◆ TASK MATERIAL ◆

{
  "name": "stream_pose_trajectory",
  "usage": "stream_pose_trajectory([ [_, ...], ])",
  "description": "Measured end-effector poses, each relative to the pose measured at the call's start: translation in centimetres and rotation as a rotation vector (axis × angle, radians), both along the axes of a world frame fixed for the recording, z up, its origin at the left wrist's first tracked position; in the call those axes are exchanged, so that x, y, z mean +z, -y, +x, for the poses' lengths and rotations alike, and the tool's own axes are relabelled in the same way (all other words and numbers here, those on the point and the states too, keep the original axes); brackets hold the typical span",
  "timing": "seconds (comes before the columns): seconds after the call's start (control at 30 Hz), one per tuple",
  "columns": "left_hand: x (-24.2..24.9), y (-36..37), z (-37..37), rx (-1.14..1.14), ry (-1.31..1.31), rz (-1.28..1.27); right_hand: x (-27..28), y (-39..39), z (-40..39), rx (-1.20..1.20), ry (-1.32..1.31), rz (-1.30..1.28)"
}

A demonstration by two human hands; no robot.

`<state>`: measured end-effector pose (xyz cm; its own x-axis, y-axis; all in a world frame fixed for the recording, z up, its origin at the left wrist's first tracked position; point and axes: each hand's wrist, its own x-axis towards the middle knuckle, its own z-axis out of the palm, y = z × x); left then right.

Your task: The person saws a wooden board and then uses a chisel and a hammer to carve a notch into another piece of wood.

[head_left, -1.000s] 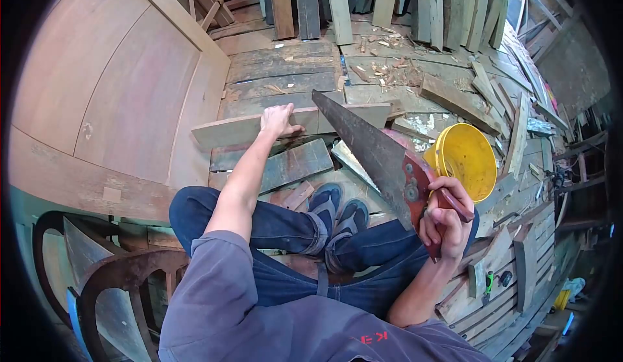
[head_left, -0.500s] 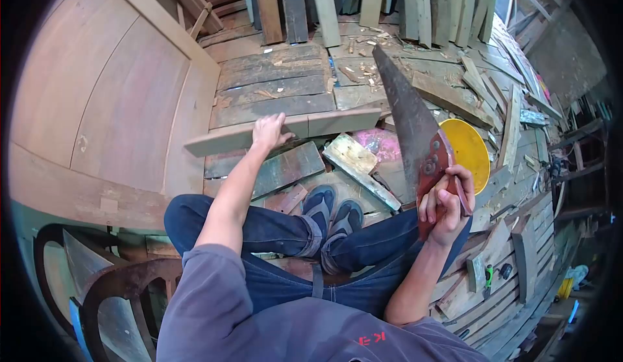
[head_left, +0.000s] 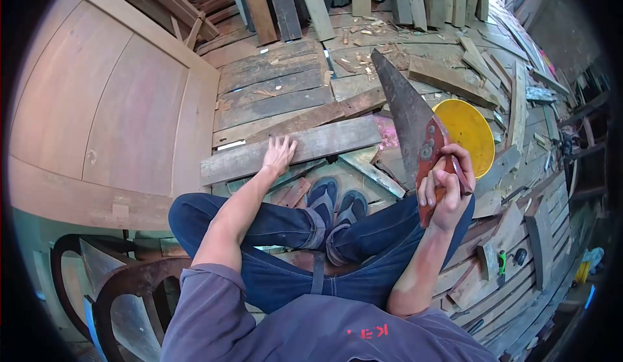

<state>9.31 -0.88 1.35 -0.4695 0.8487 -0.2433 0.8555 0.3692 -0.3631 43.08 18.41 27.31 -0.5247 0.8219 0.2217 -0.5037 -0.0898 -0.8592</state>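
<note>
Right fingers (head_left: 431, 188) wrapped round saw (head_left: 401, 109) handle (head_left: 429, 151); left fingers (head_left: 281, 145) spread on board (head_left: 328, 141); shirt (head_left: 305, 326) bears red lettering (head_left: 381, 331), K legible.

A hand can pass over the floor (head_left: 276, 79) beyond the board (head_left: 334, 142), between the door (head_left: 133, 96) at left and the saw (head_left: 405, 112) at right. The door stands close at the board's left end, limiting reach there. The raised saw bars a straight sweep from the left grip (head_left: 279, 154) toward the bucket (head_left: 470, 138). Shoes (head_left: 322, 198) crowd the board's near side; a beam (head_left: 451, 81) lies past the bucket.
</note>
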Motion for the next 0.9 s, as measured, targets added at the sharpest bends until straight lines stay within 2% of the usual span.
stream_pose_trajectory([
  [0.1, 0.6, 0.2, 0.6, 0.106, 0.034, 0.042, 0.0, -0.1, 0.1, -0.008, 0.029, 0.001],
  [0.23, 0.0, 0.7, 0.1, 0.049, 0.006, 0.083, -0.5, -0.3, -0.2, -0.012, 0.040, 0.002],
  [0.47, 0.5, 0.5, -1.4, 0.050, 0.151, 0.111, -0.6, 0.0, -0.8, -0.013, 0.100, 0.016],
  [0.67, 2.1, 0.5, 0.0, 0.144, 0.174, 0.134, -0.6, 0.0, -0.6, 0.003, 0.085, -0.009],
  [0.9, 3.6, -2.0, -1.7, 0.252, 0.166, 0.298, -0.5, 0.5, -1.1, -0.003, 0.110, 0.035],
])
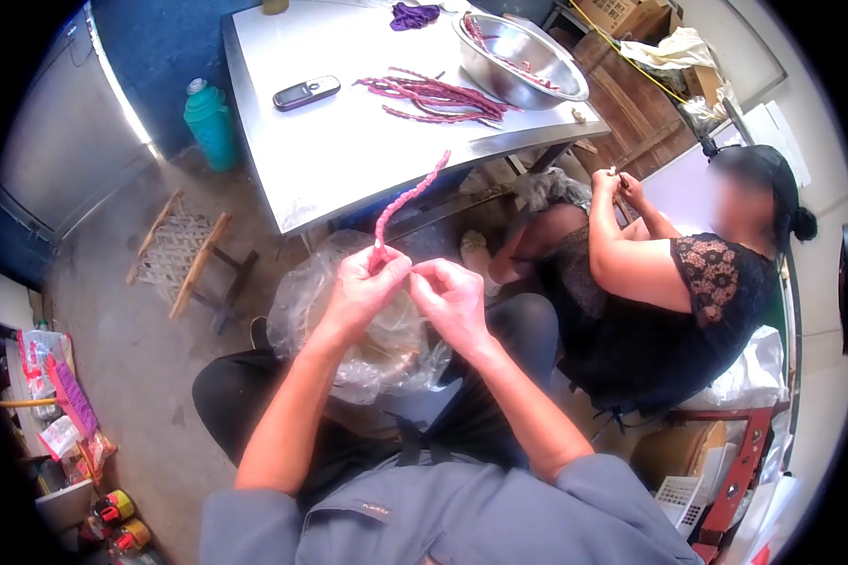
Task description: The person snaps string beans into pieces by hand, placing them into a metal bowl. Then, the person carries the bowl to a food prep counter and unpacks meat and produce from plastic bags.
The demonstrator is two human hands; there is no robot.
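Observation:
A long, bumpy reddish bean pod (407,200) rises from between the thumb and fingers of my left hand (360,290), which is closed on its lower end. Close against it, my right hand (452,299) is pinched shut at the thumb and forefinger; what sits in that pinch is too small to make out. Below both hands, between my knees, a clear plastic bag (297,315) lies open with pale contents. More dark red long bean pods (433,97) are spread on the white table (334,155) in front.
A steel bowl (471,61) with some pods stands on the table, near a mobile phone (306,92) and a purple cloth (413,15). Left are a teal thermos (212,127) and a woven folding stool (181,252). A co-worker (669,282) sits close on the right, hands raised together.

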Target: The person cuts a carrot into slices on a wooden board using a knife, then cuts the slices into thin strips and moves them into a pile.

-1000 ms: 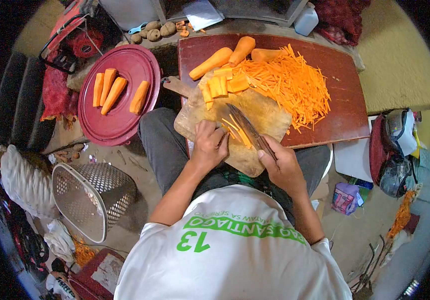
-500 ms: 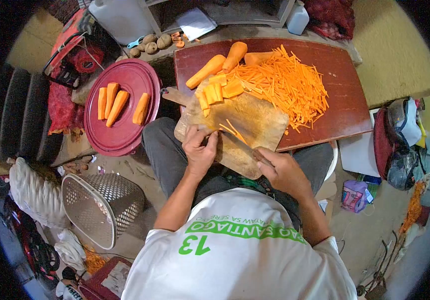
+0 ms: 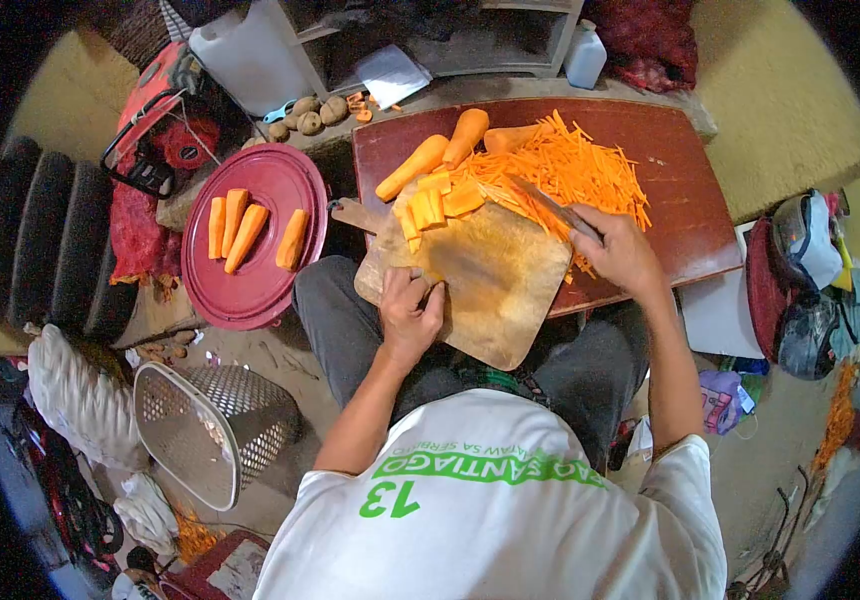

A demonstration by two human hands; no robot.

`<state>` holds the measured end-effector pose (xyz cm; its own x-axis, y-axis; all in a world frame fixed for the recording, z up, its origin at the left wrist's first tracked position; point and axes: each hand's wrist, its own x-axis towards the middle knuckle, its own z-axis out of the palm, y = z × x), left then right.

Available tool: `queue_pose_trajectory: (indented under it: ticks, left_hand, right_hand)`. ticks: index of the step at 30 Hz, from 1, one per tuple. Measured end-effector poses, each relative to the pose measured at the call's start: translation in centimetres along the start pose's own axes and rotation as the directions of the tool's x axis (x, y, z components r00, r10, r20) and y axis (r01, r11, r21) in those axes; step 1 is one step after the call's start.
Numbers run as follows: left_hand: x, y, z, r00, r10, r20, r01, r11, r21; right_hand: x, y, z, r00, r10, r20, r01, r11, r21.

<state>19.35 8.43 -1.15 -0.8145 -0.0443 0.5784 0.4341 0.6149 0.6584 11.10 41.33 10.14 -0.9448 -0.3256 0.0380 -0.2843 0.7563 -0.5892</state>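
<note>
My right hand (image 3: 622, 250) is wrapped round the handle of a knife (image 3: 546, 207). Its blade lies at the near edge of a large heap of carrot strips (image 3: 595, 165), just past the cutting board's far right edge. My left hand (image 3: 413, 312) is closed at the left part of the wooden cutting board (image 3: 505, 290), with a bit of orange carrot showing at the fingertips; the fingers hide most of it. Cut carrot slabs (image 3: 430, 205) lie on the board's far left. Whole peeled carrots (image 3: 415, 167) rest behind them on the red table (image 3: 685, 225).
Left of the board, a round red lid (image 3: 255, 305) carries several peeled carrots (image 3: 247, 238). Potatoes (image 3: 310, 122) sit on the ledge behind. A perforated basket (image 3: 260, 405) lies tipped on the floor at left. A helmet (image 3: 805, 335) and bags are at right.
My right hand with the knife has swung up and right, from the board to the carrot heap. The loose strips on the board are gone from its middle. My left hand stays at the board.
</note>
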Motion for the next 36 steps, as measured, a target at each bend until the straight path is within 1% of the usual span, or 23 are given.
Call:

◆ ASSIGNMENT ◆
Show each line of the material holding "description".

◆ RESPONSE TO THE EXERCISE ◆
  "description": "Measured end-effector poses, each relative to the pose measured at the call's start: translation in centimetres and rotation as a rotation vector (axis × angle, radians), both along the axes of a world frame fixed for the recording, z up, its origin at the left wrist's first tracked position; in the call those axes are exchanged, so that x, y, z mean +z, -y, +x, for the poses' lengths and rotations alike, and the tool's own axes are relabelled in the same way (all other words and numbers here, those on the point and the states too, keep the original axes); brackets hold the typical span",
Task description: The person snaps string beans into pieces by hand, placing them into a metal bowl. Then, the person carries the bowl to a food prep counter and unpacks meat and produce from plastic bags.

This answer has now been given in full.